There are also community costs to consider. Residents who speak out against massive factory farms popping up in their hometowns are often vilified. In the Himsel case, hundreds of residents attended zoning hearings to oppose the farm’s change in designation from “Agriculture Residential” to “Agriculture Intense.” The local planning board was not moved, and residents’ concerns were mocked as exaggerated claims about mere “smells,” despite the large body of empirical evidence showing critical health impacts from prolonged exposure to these dangerous compounds. The personal and relationship costs inherent in agricultural nuisance cases are equally significant. “People who had been long-standing neighbors [and] friends no longer communicated. It creates a huge social rift within these communities, and this situation is not unique,” said Ferraro.
This was one of the reasons ALPC decided to take the case. When Meyer first heard the Plaintiffs’ stories, they resonated strongly with her: “I was picturing these poor families living in this bucolic setting for decades, [having] retired there, and they can’t even go out in the morning and enjoy a cup of coffee in their garden or have their grandchildren come over. I totally related to that—I’ve lived in my house for 35 years.
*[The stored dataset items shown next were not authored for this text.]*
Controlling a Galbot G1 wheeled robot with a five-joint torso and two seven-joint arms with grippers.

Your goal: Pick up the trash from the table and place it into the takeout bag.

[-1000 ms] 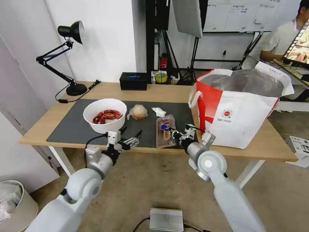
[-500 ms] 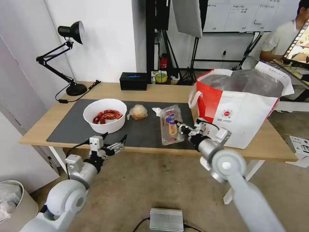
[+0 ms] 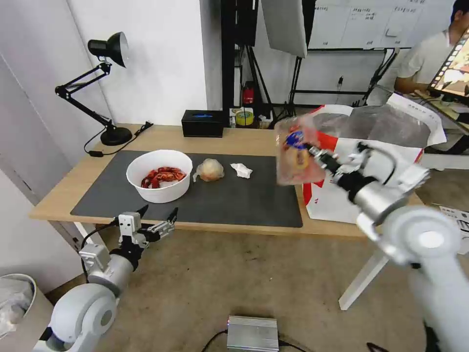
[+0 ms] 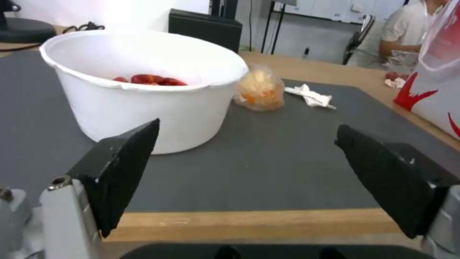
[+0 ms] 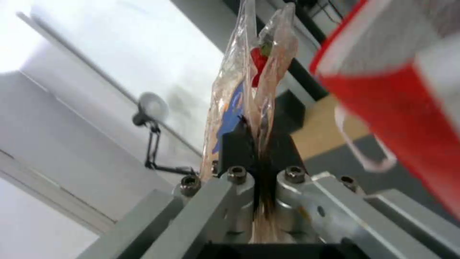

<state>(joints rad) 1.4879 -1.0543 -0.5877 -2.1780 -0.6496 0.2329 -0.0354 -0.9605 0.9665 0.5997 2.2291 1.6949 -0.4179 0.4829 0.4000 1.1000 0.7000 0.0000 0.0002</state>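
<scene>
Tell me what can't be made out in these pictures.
- Clamshell tray, head view: motion blur smears its label and contents.
- Takeout bag floor: hidden by its own walls.
- Right gripper, right wrist view: fingertips covered by the tray's plastic.
- White bowl, left wrist view: near wall hides most scraps.

The takeout bag (image 3: pixel 371 195) is white with red panels, a small round red logo and silvery lining. The clear clamshell tray (image 3: pixel 295 151) shows blue, orange and red inside. On the dark grey mat (image 3: pixel 234 195) of the light-wood table (image 3: pixel 244 139) sit a white bowl (image 3: pixel 159 183) of red scraps, a pale-orange lump (image 3: pixel 210 169) and white tissue (image 3: pixel 241 170).
</scene>
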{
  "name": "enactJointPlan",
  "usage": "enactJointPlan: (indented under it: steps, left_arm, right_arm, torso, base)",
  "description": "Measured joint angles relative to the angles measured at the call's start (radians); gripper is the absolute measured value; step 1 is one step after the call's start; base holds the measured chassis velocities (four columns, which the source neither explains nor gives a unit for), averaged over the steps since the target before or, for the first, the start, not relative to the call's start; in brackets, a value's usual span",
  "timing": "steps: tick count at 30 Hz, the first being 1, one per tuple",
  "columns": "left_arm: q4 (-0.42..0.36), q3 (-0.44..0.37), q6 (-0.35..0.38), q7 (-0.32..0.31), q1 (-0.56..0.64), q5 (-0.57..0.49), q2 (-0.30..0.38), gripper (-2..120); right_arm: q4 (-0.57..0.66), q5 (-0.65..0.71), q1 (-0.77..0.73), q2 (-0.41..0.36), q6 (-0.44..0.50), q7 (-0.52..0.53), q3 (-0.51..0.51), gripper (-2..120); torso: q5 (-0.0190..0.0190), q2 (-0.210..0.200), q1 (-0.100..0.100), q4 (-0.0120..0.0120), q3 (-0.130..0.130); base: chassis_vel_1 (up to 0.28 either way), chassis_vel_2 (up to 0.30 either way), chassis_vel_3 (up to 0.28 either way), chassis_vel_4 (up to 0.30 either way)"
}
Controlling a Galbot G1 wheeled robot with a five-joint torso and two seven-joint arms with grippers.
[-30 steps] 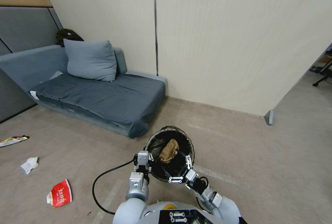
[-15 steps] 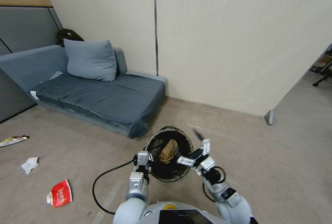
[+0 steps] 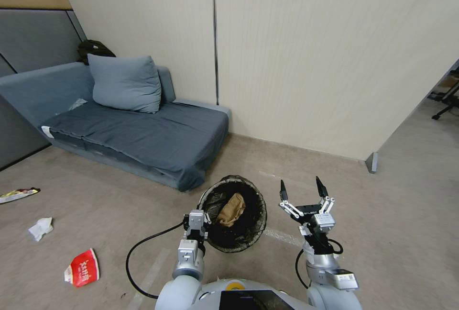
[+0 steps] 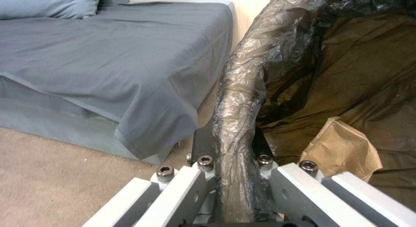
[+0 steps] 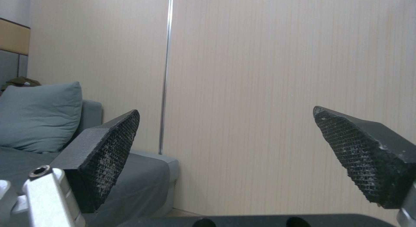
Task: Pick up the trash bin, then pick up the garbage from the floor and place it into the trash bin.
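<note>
My left gripper (image 3: 197,219) pinched the trash bin (image 3: 234,212) rim, bin at my front. Right gripper (image 3: 306,194) hung spread and empty beside it. Tan paper (image 3: 231,208) was in; red wrapper (image 3: 82,268) looked next, needing a reach down left.

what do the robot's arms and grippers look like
Both arms are silver-grey metal with rounded light-grey shoulders. The left gripper has silver bars with black screws. The right gripper has silver linkages and dark wedge-shaped fingers with cross-hatched pads. A black cable loops from the left arm, another from the right wrist.
</note>
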Motion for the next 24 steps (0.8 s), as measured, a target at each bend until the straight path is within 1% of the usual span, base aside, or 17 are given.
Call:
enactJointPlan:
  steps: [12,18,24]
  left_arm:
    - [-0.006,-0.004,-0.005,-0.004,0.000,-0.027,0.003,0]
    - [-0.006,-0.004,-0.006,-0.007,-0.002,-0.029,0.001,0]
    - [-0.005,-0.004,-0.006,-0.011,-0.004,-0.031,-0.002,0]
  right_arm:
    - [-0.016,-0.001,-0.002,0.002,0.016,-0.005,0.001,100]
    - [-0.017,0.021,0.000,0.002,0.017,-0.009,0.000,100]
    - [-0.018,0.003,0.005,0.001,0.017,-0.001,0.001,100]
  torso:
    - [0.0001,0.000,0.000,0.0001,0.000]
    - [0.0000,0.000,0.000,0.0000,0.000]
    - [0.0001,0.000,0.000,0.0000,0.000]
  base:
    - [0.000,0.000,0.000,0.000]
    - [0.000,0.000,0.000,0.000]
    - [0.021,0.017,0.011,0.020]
I totally related to the situation. [I felt] this was not fair, and we have to do something.” Whether that something will be enough for the Himsels and the Lannons now rests on the U.S. Supreme Court’s decision to take up the case (the Court is expected to take up the matter in conference as soon as next week); it appears unlikely that the Indiana legislature will overturn the 2005 amendment any time soon.
But when discussing the future of overly broad Right to Farm laws, Ferraro is optimistic. “We’re seeing more and more people care very deeply about this, and a growing movement for change…[for not] allowing [politicians] to serve special interests at the expense of everyday people.”
Meyer agrees. “In the end, it’s gonna be a matter of public education, and more and more people becoming outraged about the situation and demanding that something be done about it.”
Update: On October 7th, 2020, the U.S. Supreme Court issued an order denying the Plaintiffs’ petition for review in this case. The order effectively upholds the 2019 Indiana Court of Appeals decision that the state’s Right to Farm Act precludes the couples’ recovery.